国際税務Vol.54 タックスヘイブン対策税制② ~令和5年度税制改正~
タックスヘイブン対策税制②~令和5年度税制改正~
国際税務Vol.54
こんにちは。SUパートナーズ税理士法人の木下です。
今回は外国子会社合算税制(タックスヘイブン対策税制)について令和5年度に税制改正がありましたので確認していきたいと思います。
タックスヘイブン対策税制は、税負担の著しく低い国に外国子会社等を設立し、税負担の軽減・回避することを規制するためのものです。

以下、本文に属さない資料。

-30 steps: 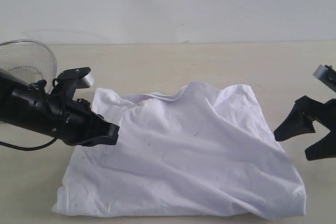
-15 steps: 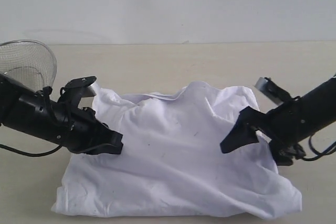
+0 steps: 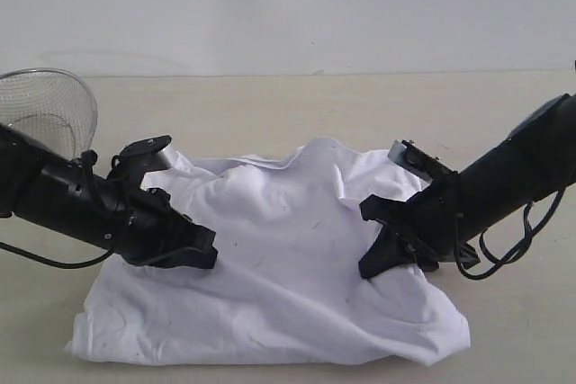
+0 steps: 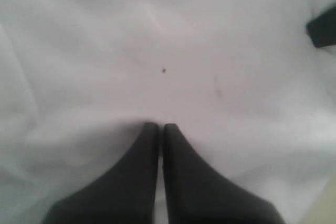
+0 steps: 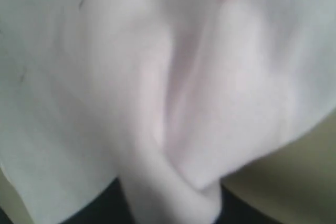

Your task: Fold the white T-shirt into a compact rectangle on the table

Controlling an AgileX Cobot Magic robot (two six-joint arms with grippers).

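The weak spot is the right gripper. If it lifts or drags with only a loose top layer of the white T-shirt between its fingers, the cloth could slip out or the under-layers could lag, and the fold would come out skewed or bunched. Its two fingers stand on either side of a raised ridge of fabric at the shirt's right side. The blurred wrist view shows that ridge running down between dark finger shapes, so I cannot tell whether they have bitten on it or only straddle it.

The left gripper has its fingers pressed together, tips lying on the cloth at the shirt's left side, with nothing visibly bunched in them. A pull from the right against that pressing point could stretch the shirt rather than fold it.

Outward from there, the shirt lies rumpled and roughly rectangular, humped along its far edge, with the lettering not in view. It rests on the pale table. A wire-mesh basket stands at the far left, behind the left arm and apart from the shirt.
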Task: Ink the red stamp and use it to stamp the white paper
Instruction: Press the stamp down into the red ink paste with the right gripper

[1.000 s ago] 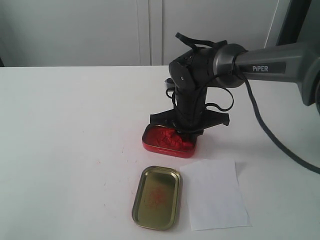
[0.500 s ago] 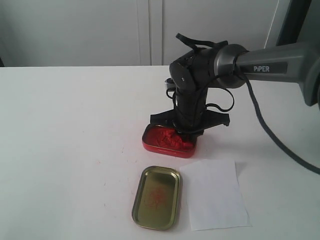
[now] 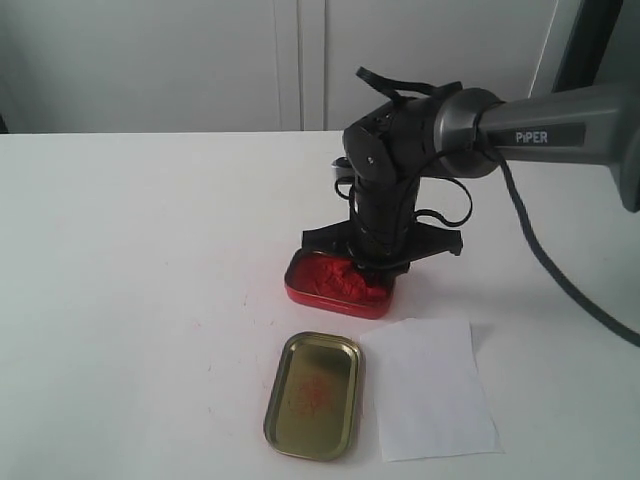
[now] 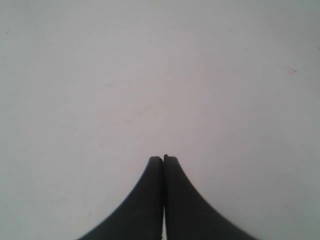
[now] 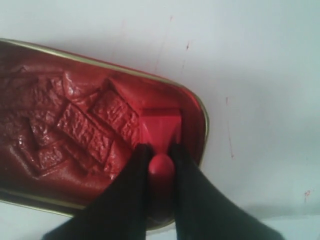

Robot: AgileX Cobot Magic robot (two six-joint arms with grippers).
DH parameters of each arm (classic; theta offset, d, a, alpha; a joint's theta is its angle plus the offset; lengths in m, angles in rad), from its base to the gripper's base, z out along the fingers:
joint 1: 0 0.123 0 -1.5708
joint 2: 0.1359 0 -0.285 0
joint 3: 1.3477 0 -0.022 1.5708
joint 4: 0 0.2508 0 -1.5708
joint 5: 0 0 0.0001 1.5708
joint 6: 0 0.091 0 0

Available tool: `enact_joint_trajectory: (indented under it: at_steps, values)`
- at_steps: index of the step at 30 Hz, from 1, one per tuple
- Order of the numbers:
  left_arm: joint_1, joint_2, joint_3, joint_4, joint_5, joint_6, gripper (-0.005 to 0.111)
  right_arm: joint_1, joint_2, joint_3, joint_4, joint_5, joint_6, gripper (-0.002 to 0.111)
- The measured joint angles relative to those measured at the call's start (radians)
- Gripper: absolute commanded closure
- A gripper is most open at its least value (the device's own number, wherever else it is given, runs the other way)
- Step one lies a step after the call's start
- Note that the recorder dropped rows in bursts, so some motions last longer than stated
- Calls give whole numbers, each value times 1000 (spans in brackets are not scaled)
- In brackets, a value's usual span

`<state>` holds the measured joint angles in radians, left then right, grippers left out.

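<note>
While the left pincer [image 4: 163, 159] rests closed and empty, the right pincer [image 5: 160, 150] grips the red stamp [image 5: 161, 125] by its handle, pressed in the ink tin [image 3: 330, 288]; sticky paste [image 5: 75, 125] might twist it loose before reaching the paper [image 3: 430, 400] nearby.

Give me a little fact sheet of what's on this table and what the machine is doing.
Right arm: reaches down over the red tin of ink paste
Right jaws: shut on the red stamp, gripping its handle
Stamp: base down on the paste, near one end of the tin
Left jaws: shut, empty, above the table
Gold lid: open side up, red smears inside, beside the white paper
Paper: blank, no mark visible
</note>
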<state>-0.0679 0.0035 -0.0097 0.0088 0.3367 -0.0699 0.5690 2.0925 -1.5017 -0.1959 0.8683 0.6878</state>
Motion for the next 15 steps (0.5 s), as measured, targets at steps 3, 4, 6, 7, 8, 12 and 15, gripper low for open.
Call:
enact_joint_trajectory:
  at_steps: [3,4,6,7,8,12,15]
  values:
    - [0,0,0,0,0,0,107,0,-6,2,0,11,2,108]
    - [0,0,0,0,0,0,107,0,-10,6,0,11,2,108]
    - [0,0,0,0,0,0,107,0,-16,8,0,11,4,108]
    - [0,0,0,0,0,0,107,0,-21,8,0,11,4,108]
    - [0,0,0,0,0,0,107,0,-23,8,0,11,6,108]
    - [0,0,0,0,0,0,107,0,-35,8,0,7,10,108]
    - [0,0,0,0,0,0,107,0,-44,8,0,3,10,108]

しかし、租税回避の意図が無い場合でも、本税制の対象となる可能性があり、申告書に外国子会社の財務諸表等を添付する必要があるなど申告手続きが煩雑でしたが、今回の改正により事務負担が軽減します。
改正前の概要
タックスヘイブン対策税制は、一定の外国関係会社の税負担が低い場合に、外国関係会社の所得を親会社の所得とみなして合算し、日本で課税する制度です。
ペーパーカンパニーや事実上のキャッシュボックス等の特定外国関係会社は租税負担割合が30%未満、それ以外の外国関係会社は20%未満の場合に税負担が低いとされます。
なお、外国関係会社に経済実態があるとして、一定の経済活動基準を満たす場合には、一定の受動的所得を除き、上記合算課税の対象外となります。
(改正前の詳細は、国際税務Vol.45 タックスヘイブン対策税制 – SUパートナーズ税理士法人 をご覧ください。)
令和5年度税制改正
主として2つあります。
① 特定外国関係会社の適用対象となる租税負担割合の変更
② 添付書類の緩和
租税負担割合の変更
まず、特定外国関係会社の合算課税の対象となる租税負担割合が27%未満(現行30%未満)に引き下げられました。経済産業省によりますと、この引き下げによりドイツ、韓国、米国のカリフォルニア州やニューヨーク州など日本企業が多数進出している国・地域が新たに合算課税から除外される可能性があります。
適用時期は、日本の親会社における令和6年4月1日以後に開始する事業年度となりますので注意が必要です。
例えば、親会社と特定外国関係会社の決算期を3月末とすると、関係会社の令和6年3月期の所得は、決算末日から2カ月後の令和6年5月末日を含む、親会社の令和7年3月期に合算となります。
令和7年3月期は親会社の令和6年4月1日以後に開始する事業年度となるため、関係会社の令和6年3月期の租税負担割合が27%未満かどうかで判定を行うことが出来ます。
添付書類の緩和
現行制度では、外国関係会社の租税負担割合が20%未満(特定外国関係会社は30%未満)の場合には、外国関係会社の財務諸表等を親法人の申告書に添付しなければなりません。
具体的には、貸借対照表及び損益計算書、株主資本等変動計算書、損益金の処分に関する計算書、勘定科目内訳明細書、本店所在地国の税に関する申告書、株主名簿など。
これは、経済活動基準を全て満たし、合算課税の対象から外れた場合でも添付する必要があります。
今回の改正によって、経済活動基準を全て満たす外国関係会社が次のいずれかを満たす場合には、上記書類の添付が不要とされます。
① 配当等、受取利子等、固定資産の貸付や無形資産等の使用料などの部分適用対象金額が2,000万円以下
② 所得に占める部分適用対象金額の割合が5%以下
ただし、添付が不要となりますが保存は必要となりますので注意しましょう。
弊社の顧客にも、合算課税の対象外となる外国子会社を多数有する親会社もありますが、税負担割合が20%に届かないため、上記財務諸表等を各子会社から収集しておられました。国によっては財務諸表等の作成や税務申告時期が日本よりも遅く、また数も多かったため、今回の改正によって事務負担が軽減すると喜んでおられました。